_WHAT YOU HAVE TO DO:_ Work out the count of lines in the material where the string "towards" shows up, and reply with it alone.

(Beginning of DATA TO PROCESS)

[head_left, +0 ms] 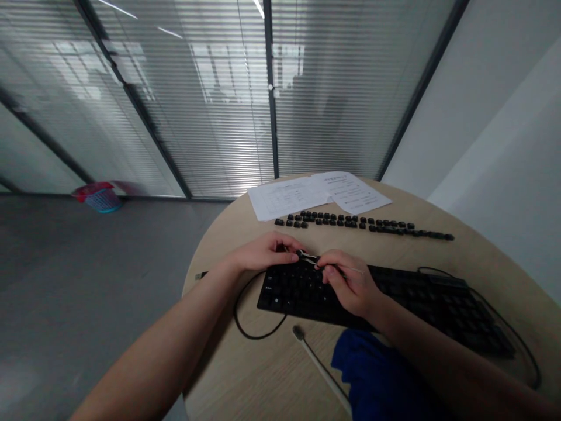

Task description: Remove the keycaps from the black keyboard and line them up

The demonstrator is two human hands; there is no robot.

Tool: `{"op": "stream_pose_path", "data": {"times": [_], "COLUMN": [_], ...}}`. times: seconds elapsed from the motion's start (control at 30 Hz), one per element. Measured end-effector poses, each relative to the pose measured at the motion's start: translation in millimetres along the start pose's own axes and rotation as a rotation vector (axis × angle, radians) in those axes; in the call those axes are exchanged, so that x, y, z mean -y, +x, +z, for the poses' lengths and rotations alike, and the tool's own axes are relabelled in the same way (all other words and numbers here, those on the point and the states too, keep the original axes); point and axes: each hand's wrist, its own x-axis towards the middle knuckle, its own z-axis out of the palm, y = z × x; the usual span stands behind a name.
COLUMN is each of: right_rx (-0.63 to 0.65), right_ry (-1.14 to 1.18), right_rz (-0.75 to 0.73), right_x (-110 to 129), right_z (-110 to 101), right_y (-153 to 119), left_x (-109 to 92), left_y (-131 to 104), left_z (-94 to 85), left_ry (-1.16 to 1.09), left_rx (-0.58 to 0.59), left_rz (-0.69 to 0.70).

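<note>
A black keyboard (302,295) lies across the round wooden table. Over its upper left part, my left hand (268,251) has its fingers closed on a small dark piece (302,255), probably a keycap. Beside it, my right hand (348,280) pinches a thin light-coloured tool (310,261), whose tip meets the dark piece. Black keycaps (350,221) lie in rows beyond the keyboard. A brush (319,365) with a pale handle rests nearer to me, next to a blue cloth (381,374).
Printed sheets (289,197) lie at the table's far edge (214,225). A black cable (258,337) loops left of the keyboard, and more cable runs along its right side. A blue and red basket (103,199) stands on the floor by the blinds.
</note>
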Motion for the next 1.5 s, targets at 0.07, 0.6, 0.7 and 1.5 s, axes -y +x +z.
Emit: {"op": "stream_pose_path", "data": {"times": [0.07, 0.6, 0.7, 1.5], "right_rx": [0.005, 0.048, 0.028, 0.044], "right_ry": [0.011, 0.058, 0.014, -0.337], "right_rz": [-0.014, -0.104, -0.122, -0.061], "right_x": [0.6, -1.6, -1.0, -7.0], "right_z": [-0.5, 2.1, 2.7, 6.3], "right_y": [0.4, 0.0, 0.0, -2.0], "left_x": [2.2, 10.1, 8.0, -0.6], "left_y": [0.6, 4.4, 5.3, 5.2], "left_z": [0.1, -3.3, -2.8, 8.7], "left_ry": [-0.067, -0.157, -0.190, -0.129], "left_rx": [-0.010, -0.129, -0.182, -0.037], "left_rz": [-0.004, -0.052, -0.013, -0.007]}}
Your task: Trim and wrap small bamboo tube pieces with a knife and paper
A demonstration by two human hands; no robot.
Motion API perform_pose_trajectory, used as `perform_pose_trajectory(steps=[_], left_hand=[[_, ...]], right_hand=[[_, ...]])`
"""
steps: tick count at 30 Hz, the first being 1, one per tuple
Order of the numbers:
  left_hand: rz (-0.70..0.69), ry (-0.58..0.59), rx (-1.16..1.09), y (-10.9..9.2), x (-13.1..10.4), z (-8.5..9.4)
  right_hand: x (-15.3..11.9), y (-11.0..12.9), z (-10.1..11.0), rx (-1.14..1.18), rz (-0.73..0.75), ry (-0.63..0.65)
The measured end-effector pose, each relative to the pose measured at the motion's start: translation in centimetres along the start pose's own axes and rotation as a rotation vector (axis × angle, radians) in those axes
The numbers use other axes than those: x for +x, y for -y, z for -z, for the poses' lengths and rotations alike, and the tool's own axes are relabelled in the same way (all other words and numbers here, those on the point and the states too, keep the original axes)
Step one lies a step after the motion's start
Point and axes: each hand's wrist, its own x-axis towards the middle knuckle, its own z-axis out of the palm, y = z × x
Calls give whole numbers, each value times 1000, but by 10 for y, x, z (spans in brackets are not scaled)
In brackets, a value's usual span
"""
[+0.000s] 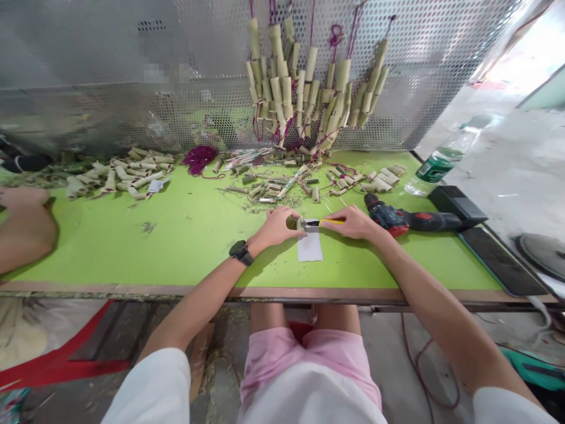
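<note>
My left hand (281,225) is closed round a short piece of bamboo tube (301,224), held just above the green tabletop. In my right hand (353,222) is a yellow-handled utility knife (331,221), its dark front end pointing left. The tip of the knife meets or nearly meets the bamboo's end; exact contact is too small to tell. Under the bamboo and knife lies a small white sheet of paper (310,247). Cut bamboo pieces (273,188) and shavings are scattered just beyond my hands.
Right of my hand are a cordless drill (388,215), a phone (503,261) and a tilted water bottle (436,168). Bamboo tubes (309,88) hang on purple cords before a perforated metal panel. Purple yarn (199,158) and a bamboo heap (119,174) lie left, near another person's arm (26,229).
</note>
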Motion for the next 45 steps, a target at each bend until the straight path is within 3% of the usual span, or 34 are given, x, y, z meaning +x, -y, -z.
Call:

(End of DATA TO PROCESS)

_WRITTEN REPLY:_ 2